Tradition was never regarded as adding anything to Scripture; it was the means of ascertaining and expressing the true meaning of Scripture. Tradition, therefore, is the true interpreter of Scripture. We would say Tradition is Scripture rightly understood.
It is important to realize that the Church existed before the New Testament was written. Little by little the Gospels and Epistles began to appear. One writer rightly observed:
Moreover, when we take into account how few "books," or manuscripts, there were in those days, and the fact that besides the genuine writings there were other gospels and texts written under the names of the Apostles, it is easy to understand how important the living Tradition of the Church was in safeguarding the true Christian faith. The prime importance of Tradition is plainly shown by the fact that it was not until the fifth century that the Church established conclusively which books in circulation should be regarded as genuinely inspired by God’s revelation. Thus the Church itself determined the composition of the Bible.
As the Church defined the content of the Bible, it is to the Church that we turn for the interpretation of the Bible.
No, this does not mean that we can’t read the Bible for ourselves and hear God speak to us from that reading. But on the other hand, "private interpretation" (II Peter 1:20) is never the basis for our authority. The judgment of Scriptural interpretation must never be a merely private judgment, but must be a judgment in harmony with the mind of the Church as expressed in Holy Tradition.
It is from the Church that the Bible ultimately derives its authority, for it was the Church which originally decided which books form a part of Holy Scripture; and it is the Church alone which can interpret Holy Scripture with authority. 
Saying this puts one on a collision course with what the vast majority of Western Christians believe today. Today we have bowed to the cult of proud individualism. "I can believe anything I want," or "Nobody tells me what to believe except the Holy Spirit" are heard time and again. We freely re-interpret Christ’s teachings according to our personal tastes, guided only by our personal liking. As Georges Florovsky put it, "We are in danger of losing the uniqueness of the Word of God in the process of continuous reinterpretation.". We might preach salvation in Christ, but it is a salvation in egocentric isolation from the Church. As someone observed, the Protestant in protesting the Pope has promoted each individual to the rank of infallible Pope. Private opinion reigns.
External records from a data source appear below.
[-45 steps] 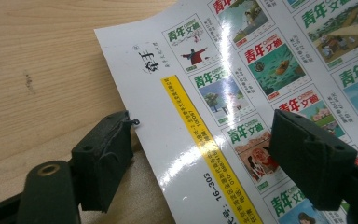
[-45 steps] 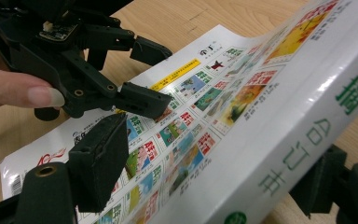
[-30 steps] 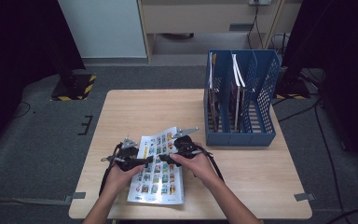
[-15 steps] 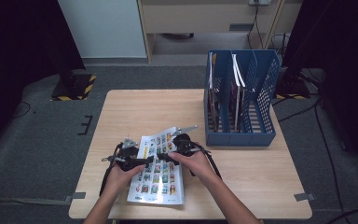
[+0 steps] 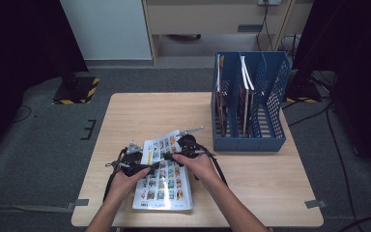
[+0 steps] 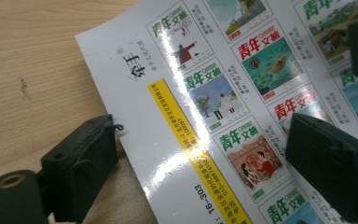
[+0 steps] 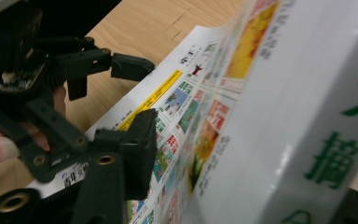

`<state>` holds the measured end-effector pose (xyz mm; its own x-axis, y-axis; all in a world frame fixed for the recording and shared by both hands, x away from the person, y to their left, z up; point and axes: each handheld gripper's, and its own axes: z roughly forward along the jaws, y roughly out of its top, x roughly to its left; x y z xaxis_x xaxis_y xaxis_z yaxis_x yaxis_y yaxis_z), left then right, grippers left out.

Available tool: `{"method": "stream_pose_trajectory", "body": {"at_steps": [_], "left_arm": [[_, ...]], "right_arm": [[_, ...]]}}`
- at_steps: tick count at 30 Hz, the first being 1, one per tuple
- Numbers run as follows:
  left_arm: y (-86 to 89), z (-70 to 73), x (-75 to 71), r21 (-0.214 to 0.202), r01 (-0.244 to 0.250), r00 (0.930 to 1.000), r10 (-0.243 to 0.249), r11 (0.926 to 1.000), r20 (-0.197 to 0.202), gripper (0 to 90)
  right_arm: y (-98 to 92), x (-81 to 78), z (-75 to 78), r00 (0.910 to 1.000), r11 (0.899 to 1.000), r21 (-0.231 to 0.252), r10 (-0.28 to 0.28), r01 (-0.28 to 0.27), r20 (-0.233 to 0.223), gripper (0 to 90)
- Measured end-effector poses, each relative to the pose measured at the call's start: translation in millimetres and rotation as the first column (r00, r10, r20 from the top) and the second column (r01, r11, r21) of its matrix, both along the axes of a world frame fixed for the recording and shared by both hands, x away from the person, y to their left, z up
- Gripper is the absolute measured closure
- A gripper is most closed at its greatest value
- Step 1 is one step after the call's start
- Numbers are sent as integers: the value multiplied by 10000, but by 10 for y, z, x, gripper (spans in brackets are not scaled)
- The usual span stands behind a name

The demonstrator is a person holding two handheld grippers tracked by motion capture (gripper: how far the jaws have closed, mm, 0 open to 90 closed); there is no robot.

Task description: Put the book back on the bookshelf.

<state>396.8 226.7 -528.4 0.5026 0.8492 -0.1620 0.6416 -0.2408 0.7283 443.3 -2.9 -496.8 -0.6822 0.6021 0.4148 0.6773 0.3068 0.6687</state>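
Magazine (image 5: 164,181): we see it lying on the wooden table (image 5: 145,111), near the person's edge, its cover printed with rows of small pictures and one yellow strip.
Left gripper (image 5: 142,166): we see its jaws apart, one off the magazine's left edge, one over the cover.
Right gripper (image 5: 171,155): over the magazine's upper part; we cannot tell how its jaws stand, though the spine looms close in its view.
File rack (image 5: 251,140): blue, on the table's right side, well apart from the magazine, with books upright inside.
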Motion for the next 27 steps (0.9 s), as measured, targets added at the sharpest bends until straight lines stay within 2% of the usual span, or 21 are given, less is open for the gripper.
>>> {"method": "stream_pose_trajectory", "body": {"at_steps": [5, 9, 13, 17, 22, 26, 27], "left_arm": [[43, 13, 11, -94, -53, 9999, 54, 9999, 159, 64], [80, 20, 17, -202, -135, 9996, 140, 9997, 241, 91], [105, 37, 18, -426, -210, 9994, 221, 9989, 253, 135], [106, 41, 14, -626, 19, 9998, -8, 9980, 174, 172], [66, 35, 3, -582, 316, 9995, -316, 9978, 17, 164], [68, 18, 10, -756, 350, 9991, -366, 9965, -201, 168], [67, 11, 12, -821, 398, 9986, -424, 9958, -303, 170]], "right_arm": [[-32, 50, 14, 9986, 9980, 364, -518, 520, -54, 678], [-28, 59, 41, 9985, 9977, 407, -544, 541, 61, 692], [-36, 65, 65, 9980, 9981, 417, -463, 445, 441, 696], [-68, 71, 145, 9940, 9977, 417, -575, 538, 926, 700], [-113, 82, 232, 9829, 9965, 488, -745, 672, 1686, 702], [-135, 86, 270, 9741, 9953, 530, -901, 808, 2074, 705], [-138, 86, 276, 9745, 9951, 542, -924, 830, 2043, 704]]}}
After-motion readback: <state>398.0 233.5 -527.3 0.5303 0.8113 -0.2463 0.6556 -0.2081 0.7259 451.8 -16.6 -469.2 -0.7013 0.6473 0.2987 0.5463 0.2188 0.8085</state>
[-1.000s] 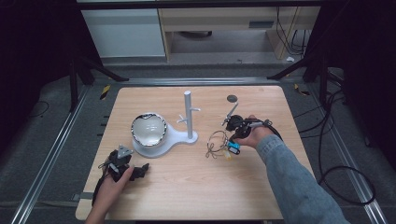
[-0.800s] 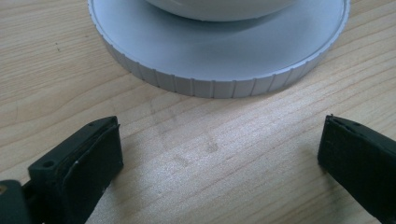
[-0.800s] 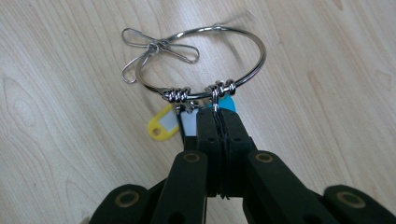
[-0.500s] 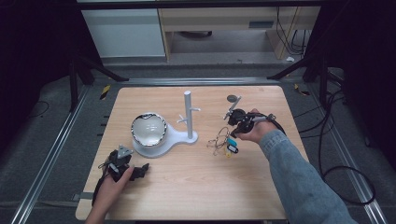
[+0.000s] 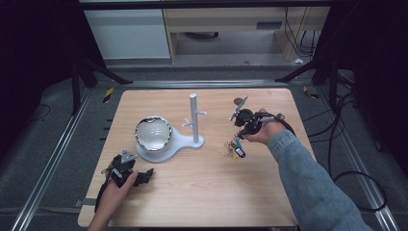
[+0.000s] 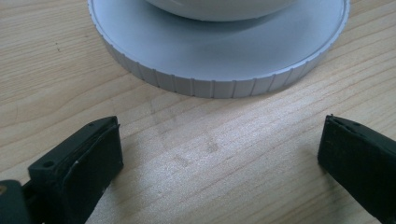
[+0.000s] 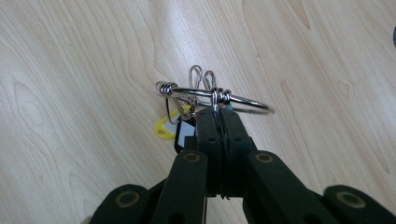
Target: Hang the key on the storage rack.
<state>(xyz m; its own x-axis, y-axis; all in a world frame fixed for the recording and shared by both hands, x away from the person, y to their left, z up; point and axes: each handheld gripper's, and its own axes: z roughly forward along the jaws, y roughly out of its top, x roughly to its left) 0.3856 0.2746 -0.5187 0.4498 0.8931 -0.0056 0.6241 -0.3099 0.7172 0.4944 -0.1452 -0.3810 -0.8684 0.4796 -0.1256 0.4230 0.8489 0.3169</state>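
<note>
On a wooden table [image 5: 192, 192], right of the white peg stand [image 5: 194, 118], the right gripper [image 7: 219, 116] pinches a key ring [image 7: 243, 99]; its thin hold risks slipping. The left gripper [image 6: 219, 154] rests empty, jaws apart.

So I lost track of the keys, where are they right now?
In the high view the key ring hangs from the right tongs over the table's right half, right of the white peg stand.

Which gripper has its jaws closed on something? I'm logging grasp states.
The right gripper: its jaws are pressed together on the key ring. The left gripper rests with jaws wide apart, holding nothing.
</note>
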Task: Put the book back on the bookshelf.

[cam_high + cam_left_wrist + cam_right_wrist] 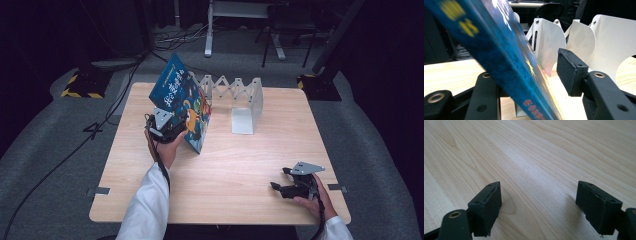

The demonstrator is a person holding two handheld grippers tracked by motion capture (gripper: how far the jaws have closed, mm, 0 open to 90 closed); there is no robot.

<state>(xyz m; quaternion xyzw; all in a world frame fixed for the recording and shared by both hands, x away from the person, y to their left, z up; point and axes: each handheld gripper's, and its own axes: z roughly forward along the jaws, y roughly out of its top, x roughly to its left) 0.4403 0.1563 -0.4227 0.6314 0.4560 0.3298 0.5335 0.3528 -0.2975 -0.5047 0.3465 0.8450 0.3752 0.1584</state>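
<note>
The left gripper [170, 129], in the high view, stands beside the tilted blue book [182, 100] near the white folding rack [240, 100], while its own view shows the book [506, 60] between parted jaws, the right-hand pad clear of the cover, and the right gripper [539, 202] gapes over bare table [536, 157].

- A light wooden bench [240, 165] with a pale grain stands on a grey carpeted floor [45, 165].
- A white folding rack [239, 97] of zigzag metal dividers sits at the far middle of the bench.
- Black cables [60, 160] trail across the floor to the left of the bench.
- A black-and-yellow striped base [80, 85] rests beyond the far left corner, a dark stand base [320, 85] beyond the far right.
- White table legs [210, 30] rise in the dark background.
</note>
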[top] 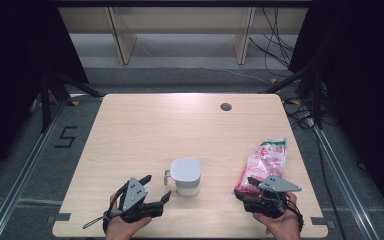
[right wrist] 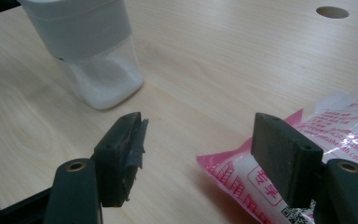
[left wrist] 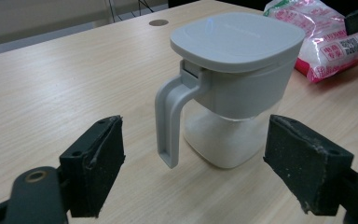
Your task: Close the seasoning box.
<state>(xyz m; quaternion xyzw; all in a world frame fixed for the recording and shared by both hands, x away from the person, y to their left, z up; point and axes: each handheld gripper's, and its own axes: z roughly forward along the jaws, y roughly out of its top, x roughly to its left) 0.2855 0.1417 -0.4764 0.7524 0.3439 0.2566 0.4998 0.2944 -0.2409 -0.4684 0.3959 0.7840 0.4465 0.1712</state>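
The soft, crinkly pink-and-white plastic bag (top: 266, 162) (probably slippery) wants pinching at its near corner; right gripper (right wrist: 200, 154) and left gripper (left wrist: 193, 170) both gape, holding nothing.

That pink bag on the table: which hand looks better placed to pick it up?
The right. The right gripper sits at the near end of the pink bag, jaws open with a corner of the bag between them. The left gripper faces the lidded jug, which stands between it and the bag.
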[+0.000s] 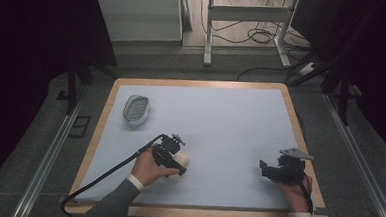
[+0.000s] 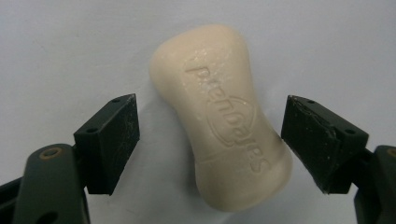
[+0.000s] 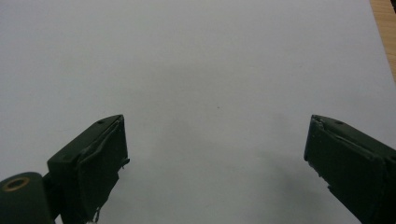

The Christian message is becoming increasingly indefinite and appearing as only one more teaching in the series of teachings ancient and new. And all of this because "without the Church the possibility is open for an innumerable quantity of the most arbitrary and mutually contradictory understandings.". Because "the faith of Christ becomes clear and definite for man only when he unhypocritically believes in the Church; only then are the pearls of this faith clear, only then does the faith remain free from the pile of dirty rubbish of all-possible, self-willed opinions and judgments.".
We need the Bible. We need Tradition. We need the Church. George Cronk in his book The Message of the Bible summarizes it well:
Since scripture is given within the context of tradition, it must also be read, interpreted, and understood within that context. And since as we have seen, tradition is the total life and experience of the Church, it follows that the Church is the sole authoritative interpreter of the Bible. Christ is the founder and head of the Church, and the Church is the body of Christ (see Eph. 4:1–16 and 5:21–33). This means that Christ lives in, inspires, and guides His Church through the Holy Spirit. Christ, in and through the Church, provides the correct interpretation of the Bible and of other aspects of holy tradition. It is only within the living Tradition of the Church and the direct inspiration of Christ’s Spirit that the proper interpretation of the Bible can be made.